US residents cannot legally install or use Kaspersky software — the US Department of Commerce banned Kaspersky sales and installations effective September 29, 2024. Non-US users face no legal restriction. Kaspersky’s lab results in Q1 2026 remain strong: 18/18 in AV-TEST and 99.94% detection in AV-Comparatives’ March 2026 MPT. The national security concerns that led to the US ban — primarily around the company’s connections to Russian intelligence services, as documented in the CISA advisory from June 2024 — apply independently of the lab detection data.

Are AV-TEST and AV-Comparatives tests biased by vendor relationships?

Both labs accept fees from vendors for testing (this is the standard model for independent certification testing and is disclosed). AV-TEST’s AMTSO (Anti-Malware Testing Standards Organization) compliance is documented publicly. AV-Comparatives is an accredited testing body under ISO 17065 for its APPROVED Security Product certification. Neither lab has been credibly demonstrated to manipulate test results in favor of paying vendors. The most substantive methodological criticism is that both tests primarily measure detection against known and prevalent malware — the scenarios most favorable to products with large signature databases — rather than measuring behavioral detection against novel techniques. That limitation is inherent to reproducible testing methodology, not to vendor bias.

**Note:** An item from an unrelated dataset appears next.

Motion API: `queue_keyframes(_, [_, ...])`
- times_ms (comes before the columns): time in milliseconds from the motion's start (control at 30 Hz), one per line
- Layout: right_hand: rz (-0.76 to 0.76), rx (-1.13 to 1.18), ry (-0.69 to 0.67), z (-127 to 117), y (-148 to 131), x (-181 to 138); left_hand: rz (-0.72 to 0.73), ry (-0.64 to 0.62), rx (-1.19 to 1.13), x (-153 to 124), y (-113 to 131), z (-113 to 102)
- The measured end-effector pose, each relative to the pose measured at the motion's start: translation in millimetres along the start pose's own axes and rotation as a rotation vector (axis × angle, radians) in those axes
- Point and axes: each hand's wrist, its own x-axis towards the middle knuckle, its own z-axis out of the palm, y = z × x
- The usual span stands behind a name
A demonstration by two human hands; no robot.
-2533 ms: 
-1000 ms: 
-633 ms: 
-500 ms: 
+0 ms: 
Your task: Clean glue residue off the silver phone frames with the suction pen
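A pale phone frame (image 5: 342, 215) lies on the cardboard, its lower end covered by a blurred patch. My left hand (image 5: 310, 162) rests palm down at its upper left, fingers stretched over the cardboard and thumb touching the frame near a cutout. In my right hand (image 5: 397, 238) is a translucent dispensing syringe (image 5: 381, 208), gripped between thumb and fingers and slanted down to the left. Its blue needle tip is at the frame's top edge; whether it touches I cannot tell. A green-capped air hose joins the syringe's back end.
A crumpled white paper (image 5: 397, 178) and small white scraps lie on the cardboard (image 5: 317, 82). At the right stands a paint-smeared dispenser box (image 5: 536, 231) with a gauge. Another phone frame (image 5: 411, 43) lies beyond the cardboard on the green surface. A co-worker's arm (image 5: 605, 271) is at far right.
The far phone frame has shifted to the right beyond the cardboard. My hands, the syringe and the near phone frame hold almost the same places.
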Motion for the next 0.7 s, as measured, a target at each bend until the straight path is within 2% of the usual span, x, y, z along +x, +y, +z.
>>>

Should I run two antivirus programs simultaneously?

No. Running two real-time antivirus products simultaneously on the same machine causes interference between their kernel-level hooks, can produce false positives from each product flagging the other’s activity, and compounds system performance overhead. If you want supplemental protection, Malwarebytes Premium is designed to run alongside another antivirus product without real-time engine conflicts, as its primary scanning methodology differs from traditional signature-based AV. For most users, one well-configured antivirus product with up-to-date signatures is the correct setup.